→ **Exercise aim**
Write the listing out again word for word, leaving each picture behind.

→ **Entries provided**
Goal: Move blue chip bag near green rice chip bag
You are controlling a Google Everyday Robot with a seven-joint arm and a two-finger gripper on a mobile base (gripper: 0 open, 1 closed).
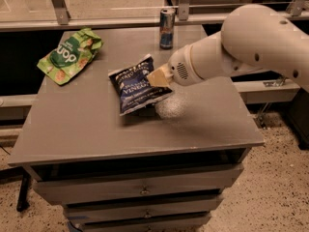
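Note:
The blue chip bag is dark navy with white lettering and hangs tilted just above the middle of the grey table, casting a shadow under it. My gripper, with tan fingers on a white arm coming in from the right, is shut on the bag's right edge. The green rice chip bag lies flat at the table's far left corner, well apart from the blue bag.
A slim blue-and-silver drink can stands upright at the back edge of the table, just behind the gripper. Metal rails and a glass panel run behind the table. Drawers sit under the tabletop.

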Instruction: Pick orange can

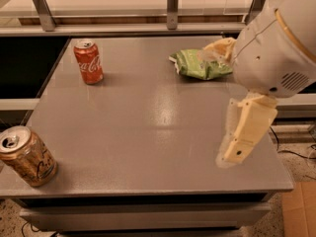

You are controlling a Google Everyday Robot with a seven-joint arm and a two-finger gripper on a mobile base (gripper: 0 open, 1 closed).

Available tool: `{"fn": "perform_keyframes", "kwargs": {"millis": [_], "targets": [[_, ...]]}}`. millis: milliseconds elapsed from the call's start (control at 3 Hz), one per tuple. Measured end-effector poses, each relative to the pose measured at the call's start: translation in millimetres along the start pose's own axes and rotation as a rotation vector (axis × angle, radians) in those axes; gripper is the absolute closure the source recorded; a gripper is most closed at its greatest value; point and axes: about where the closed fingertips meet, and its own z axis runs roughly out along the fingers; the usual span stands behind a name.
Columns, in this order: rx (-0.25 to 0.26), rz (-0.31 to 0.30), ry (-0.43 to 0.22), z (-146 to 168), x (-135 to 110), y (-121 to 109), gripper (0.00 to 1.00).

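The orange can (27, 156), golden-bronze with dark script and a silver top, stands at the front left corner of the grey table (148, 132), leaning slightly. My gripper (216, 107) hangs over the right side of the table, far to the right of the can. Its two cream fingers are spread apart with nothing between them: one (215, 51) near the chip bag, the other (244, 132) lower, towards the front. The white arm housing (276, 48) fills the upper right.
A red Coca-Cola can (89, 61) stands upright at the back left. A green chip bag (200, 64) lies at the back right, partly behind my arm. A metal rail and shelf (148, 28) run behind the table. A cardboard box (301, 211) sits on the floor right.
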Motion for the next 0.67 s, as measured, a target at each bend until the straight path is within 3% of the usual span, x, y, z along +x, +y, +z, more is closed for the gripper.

→ **Output of the exercise**
Goal: Move blue chip bag near green rice chip bag
You are controlling a Google Everyday Robot with a seven-joint arm and a two-finger gripper on a mobile base (gripper: 0 open, 1 closed).
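Note:
The blue chip bag is dark navy with white lettering and hangs tilted just above the middle of the grey table, casting a shadow under it. My gripper, with tan fingers on a white arm coming in from the right, is shut on the bag's right edge. The green rice chip bag lies flat at the table's far left corner, well apart from the blue bag.
A slim blue-and-silver drink can stands upright at the back edge of the table, just behind the gripper. Metal rails and a glass panel run behind the table. Drawers sit under the tabletop.
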
Instruction: Pick orange can


You are controlling a Google Everyday Robot with a seven-joint arm and a two-finger gripper on a mobile base (gripper: 0 open, 1 closed).

Available tool: `{"fn": "perform_keyframes", "kwargs": {"millis": [_], "targets": [[_, ...]]}}`. millis: milliseconds elapsed from the call's start (control at 3 Hz), one per tuple. Measured end-effector poses, each relative to the pose measured at the call's start: translation in millimetres along the start pose's own axes and rotation as a rotation vector (axis × angle, radians) in those axes; gripper is the absolute closure the source recorded; a gripper is most closed at its greatest value; point and axes: about where the closed fingertips meet, and its own z axis runs roughly out along the fingers; the usual span stands behind a name.
Columns, in this order: rx (-0.25 to 0.26), rz (-0.31 to 0.30), ry (-0.43 to 0.22), z (-146 to 168), x (-135 to 110), y (-121 to 109), gripper (0.00 to 1.00).

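The orange can (27, 156), golden-bronze with dark script and a silver top, stands at the front left corner of the grey table (148, 132), leaning slightly. My gripper (216, 107) hangs over the right side of the table, far to the right of the can. Its two cream fingers are spread apart with nothing between them: one (215, 51) near the chip bag, the other (244, 132) lower, towards the front. The white arm housing (276, 48) fills the upper right.
A red Coca-Cola can (89, 61) stands upright at the back left. A green chip bag (200, 64) lies at the back right, partly behind my arm. A metal rail and shelf (148, 28) run behind the table. A cardboard box (301, 211) sits on the floor right.
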Motion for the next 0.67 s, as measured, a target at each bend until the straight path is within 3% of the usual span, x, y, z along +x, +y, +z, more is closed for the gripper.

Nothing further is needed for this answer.